On this page you will find the summary of the official evaluation of the Safe Water Gardens (SWG) by the Indonesian government.

The evaluation was conducted in Dec 2019 by the Indonesian national agency vested with the authority to set and review national sanitation standards:

Puskim PU – Pusat Litbang Perumahan dan Permukiman, Bandung (Research Centre for Human Settlements, Ministry of Public Works)

The conclusion of the report is that the Safe Water Garden (SWG) satisfies the national standards, and can be used for 1 – 10 families. Puskim further endorses a number of future research programs, notably:

  1. investigating opportunities to improve the (cost)efficiency of the SWG even further;
  2. establishing a safe minimum distance of the well from the SWG, as this could well be lower than the currently recommended distance (10 meter) between a village sanitation system and a well;
  3. verifying that E-coli pollution in village wells is primarily attributable to village chickens, but that putting a lid on water wells can eliminate this problem.

A copy of the full 62 page report can be found online on the Puskim website, please click here to read.

Why the Safe Water Garden is now the world’s most cost-efficient sanitation system

The traditional view of a septic tank

Many of the traditional autonomous sanitation systems around the world involve so-called septic tanks.

A widely adopted consensus view of a septic tank is that it should have 2 days of “residency time” (meaning the wastewater must stay, on average, 2 days in the tank before being carried off).

For a family of 4 using 75 liters per day pp, that would mean the septic tank should be 600 liters minimum. For a family of 10, the tank should be 1,500 liters. If 5 families (each with 4 pp) share, the tank should be 3,000 liters, etc.

The tank in the SWG, however, has a fixed size

In contrast to the above, the Indonesian government approved the SWG with a tank of fixed size (around 500 liter) for up to 10 households.

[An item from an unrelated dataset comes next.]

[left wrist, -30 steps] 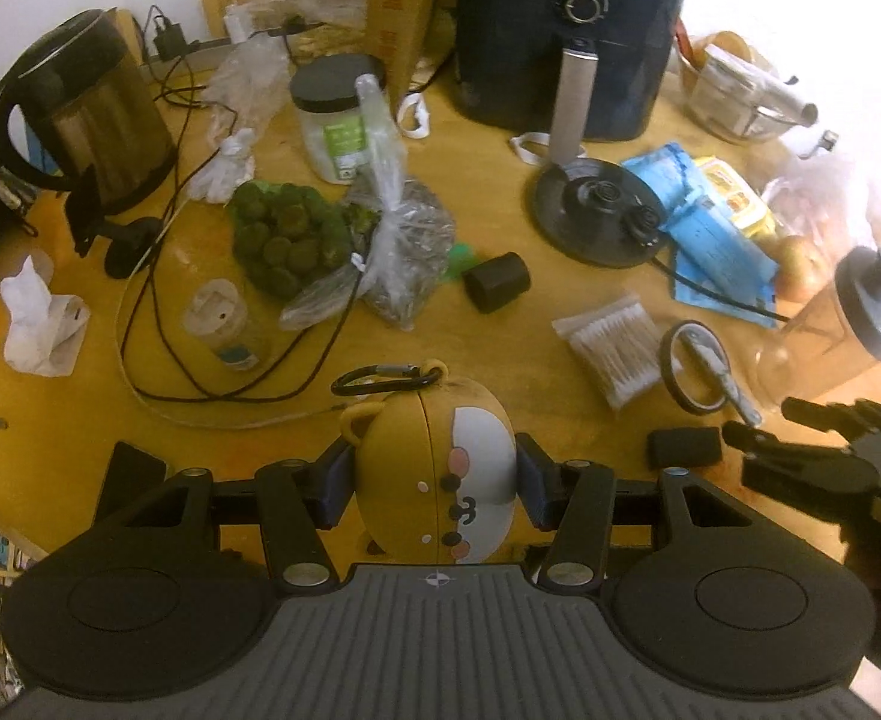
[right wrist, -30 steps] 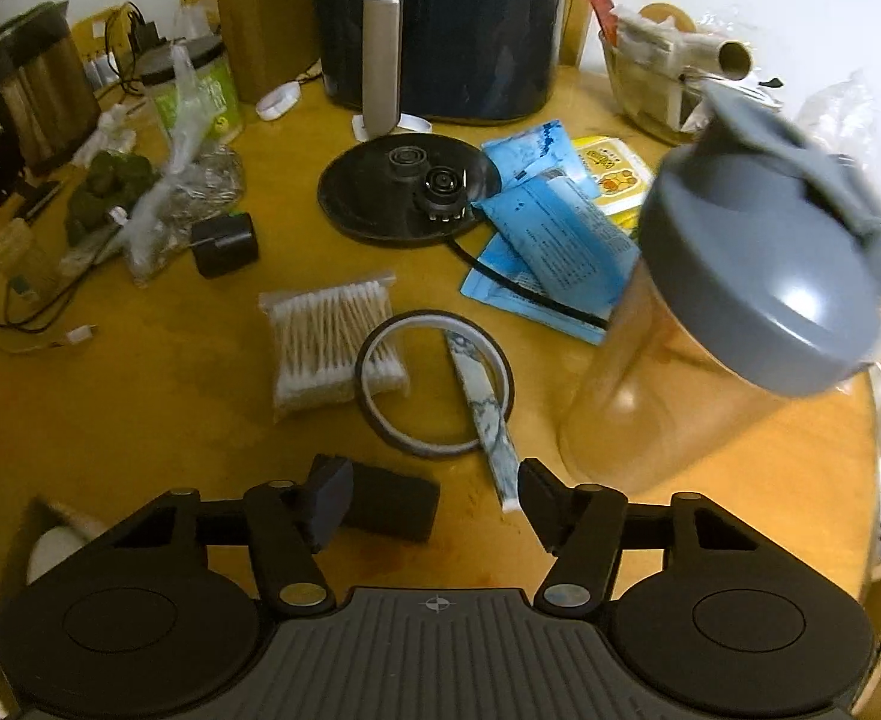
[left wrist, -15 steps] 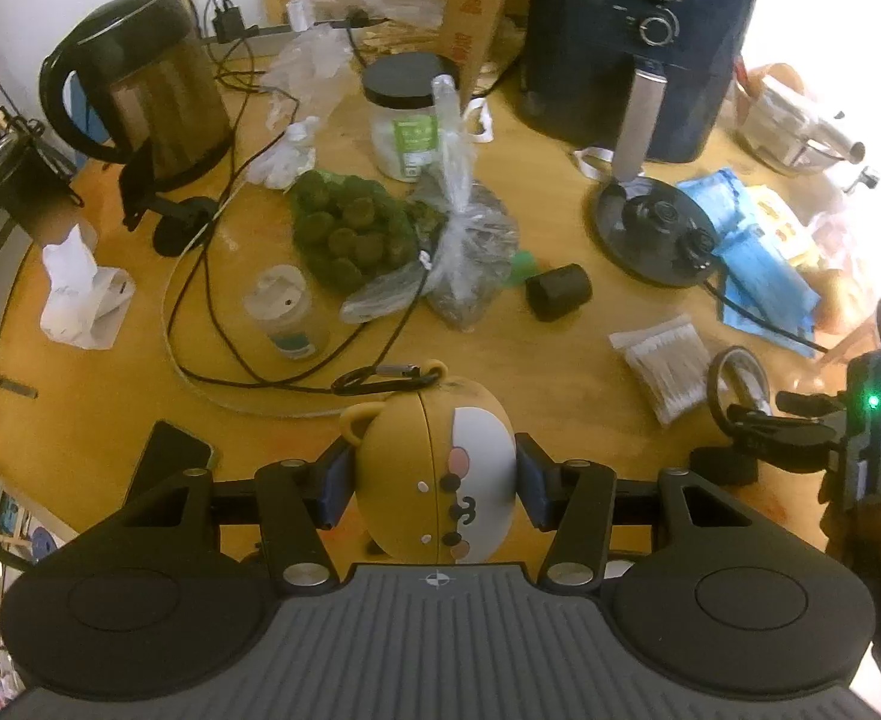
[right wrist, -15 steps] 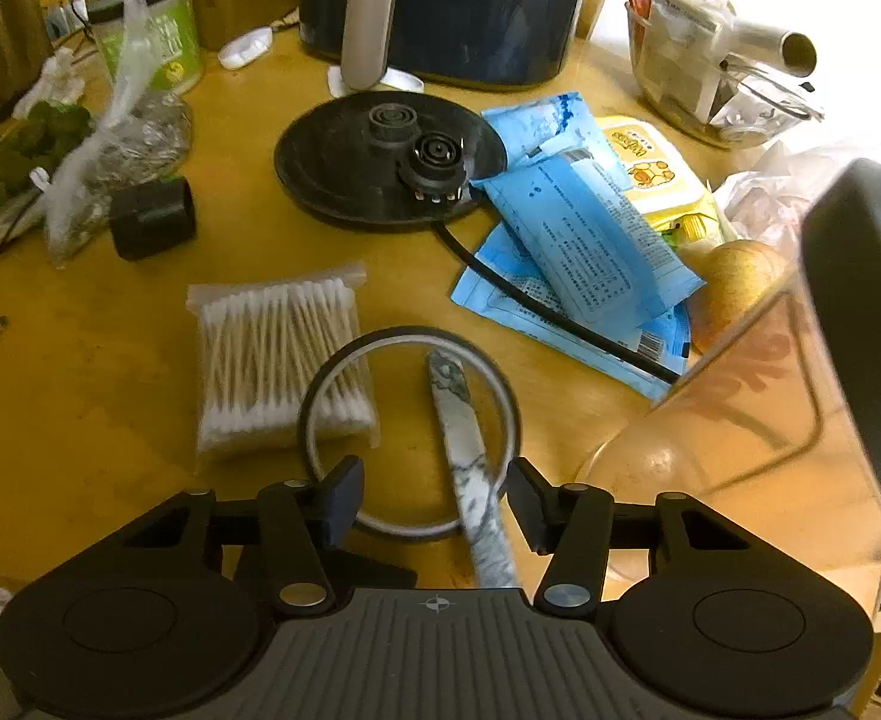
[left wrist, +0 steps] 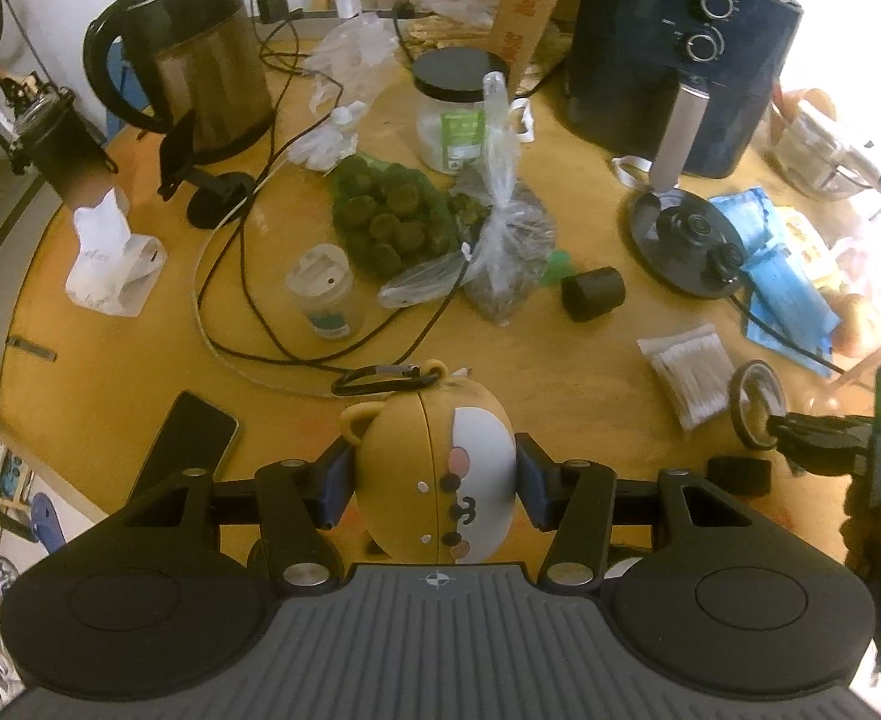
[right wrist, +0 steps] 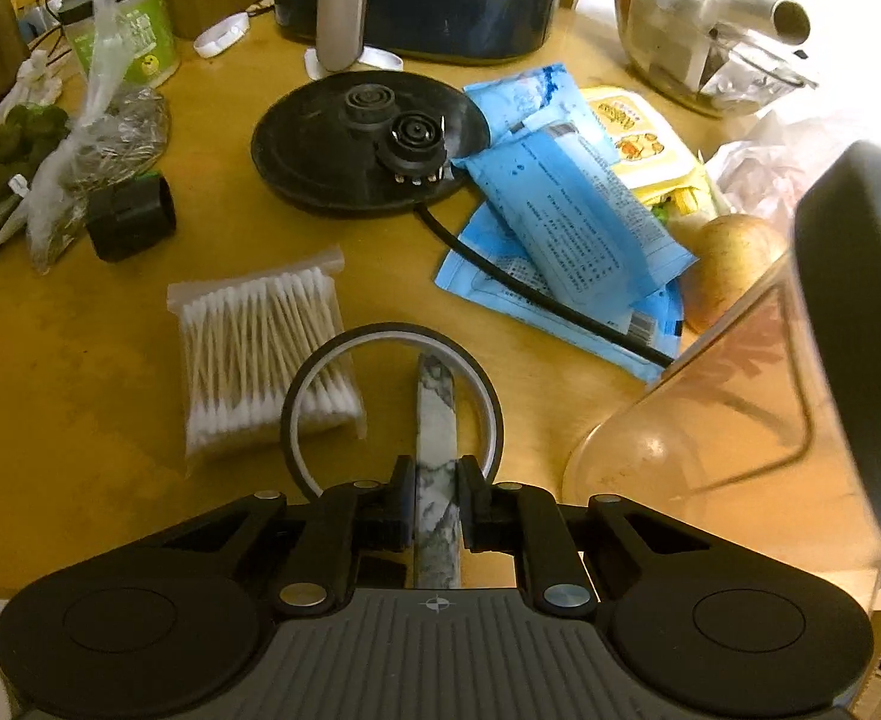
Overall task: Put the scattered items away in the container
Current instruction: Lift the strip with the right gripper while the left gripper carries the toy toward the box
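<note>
My left gripper [left wrist: 434,483] is shut on a yellow bear-shaped case [left wrist: 437,480] with a black carabiner [left wrist: 386,379], held above the round wooden table [left wrist: 110,324]. My right gripper [right wrist: 435,501] is shut on a flat marble-patterned stick [right wrist: 436,438] that lies across a thin tape ring [right wrist: 392,396]. The right gripper also shows at the right edge of the left wrist view [left wrist: 800,457]. A bag of cotton swabs [right wrist: 263,354] lies just left of the ring. A small black block [left wrist: 740,476] sits beside the right gripper.
A clear shaker bottle with a grey lid [right wrist: 800,360] stands close on the right. Blue packets [right wrist: 572,228], a kettle base [right wrist: 368,138], a black cap [right wrist: 131,219], an air fryer [left wrist: 680,48], a kettle [left wrist: 194,78], cables, bagged food and a phone [left wrist: 191,444] crowd the table.
My right gripper moved forward over the marble stick and shut on it. My left gripper rose and pulled back with the bear case, so more of the table shows.
</note>
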Available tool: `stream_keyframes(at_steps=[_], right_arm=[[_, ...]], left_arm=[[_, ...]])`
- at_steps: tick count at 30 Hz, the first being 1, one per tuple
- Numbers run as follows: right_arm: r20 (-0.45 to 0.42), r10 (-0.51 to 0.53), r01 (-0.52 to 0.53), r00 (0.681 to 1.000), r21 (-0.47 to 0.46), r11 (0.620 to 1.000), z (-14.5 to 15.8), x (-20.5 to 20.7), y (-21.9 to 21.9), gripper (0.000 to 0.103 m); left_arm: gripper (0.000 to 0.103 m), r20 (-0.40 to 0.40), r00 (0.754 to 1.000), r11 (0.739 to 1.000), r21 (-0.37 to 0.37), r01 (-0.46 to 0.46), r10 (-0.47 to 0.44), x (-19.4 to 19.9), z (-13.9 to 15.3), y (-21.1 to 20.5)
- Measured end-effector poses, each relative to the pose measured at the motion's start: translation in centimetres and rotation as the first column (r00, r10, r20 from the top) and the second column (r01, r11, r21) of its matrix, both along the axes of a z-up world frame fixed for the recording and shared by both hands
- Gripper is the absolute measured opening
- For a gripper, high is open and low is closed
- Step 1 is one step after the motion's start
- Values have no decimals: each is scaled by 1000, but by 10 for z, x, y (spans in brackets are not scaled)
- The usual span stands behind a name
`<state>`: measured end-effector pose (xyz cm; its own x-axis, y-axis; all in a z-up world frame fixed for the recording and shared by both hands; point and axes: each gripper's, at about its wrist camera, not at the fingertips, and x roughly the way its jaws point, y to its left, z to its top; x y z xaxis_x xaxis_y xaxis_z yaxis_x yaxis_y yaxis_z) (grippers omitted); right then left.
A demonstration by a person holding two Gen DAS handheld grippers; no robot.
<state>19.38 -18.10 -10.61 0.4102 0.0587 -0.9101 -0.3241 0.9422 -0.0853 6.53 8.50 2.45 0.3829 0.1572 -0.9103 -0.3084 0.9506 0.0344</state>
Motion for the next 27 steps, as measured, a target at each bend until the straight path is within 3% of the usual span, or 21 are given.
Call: stream_keyframes(at_steps=[14,27], right_arm=[[58,45,-47,997,26,999,34,-27,0,17],[75,37,-44,996,91,995,60,-53,-13,17]], left_arm=[[53,-51,997,998,-30,-54,52,-26,-14,2],[53,-57,998,999,-40,19,-22,-32,-15,-21]])
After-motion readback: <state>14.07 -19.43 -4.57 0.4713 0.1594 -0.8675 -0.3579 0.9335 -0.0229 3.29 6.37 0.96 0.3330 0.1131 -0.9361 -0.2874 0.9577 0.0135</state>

This allows the SWG to keep the cost per family very low:
Normally, the biggest cost of simple traditional sanitation systems is the septic tank, but in the SWG the cost of the tank is less than USD100 and could be as low as USD50 if the tanks get produced on a large scale.

As a consequence, if families share an SWG, the cost could be as low as USD50 per household!

How did the Indonesian standards office approve the SWG without contradicting traditional sanitation science?

The Indonesian standards board does not regard the SWG tank as a “septic tank”. Rather, they view the tank and the garden as one single system, whereby the tank acts more as a filter that prevents system clogging (while doing some work as an anaerobic reactor to reduce organics).

This way, the standards board respected traditional sanitation science, while allowing the SWG to be recognised as a sanitation system that delivered on all fronts that matter: health impact, bio-chemical performance, user-satisfaction and (cost)efficiency.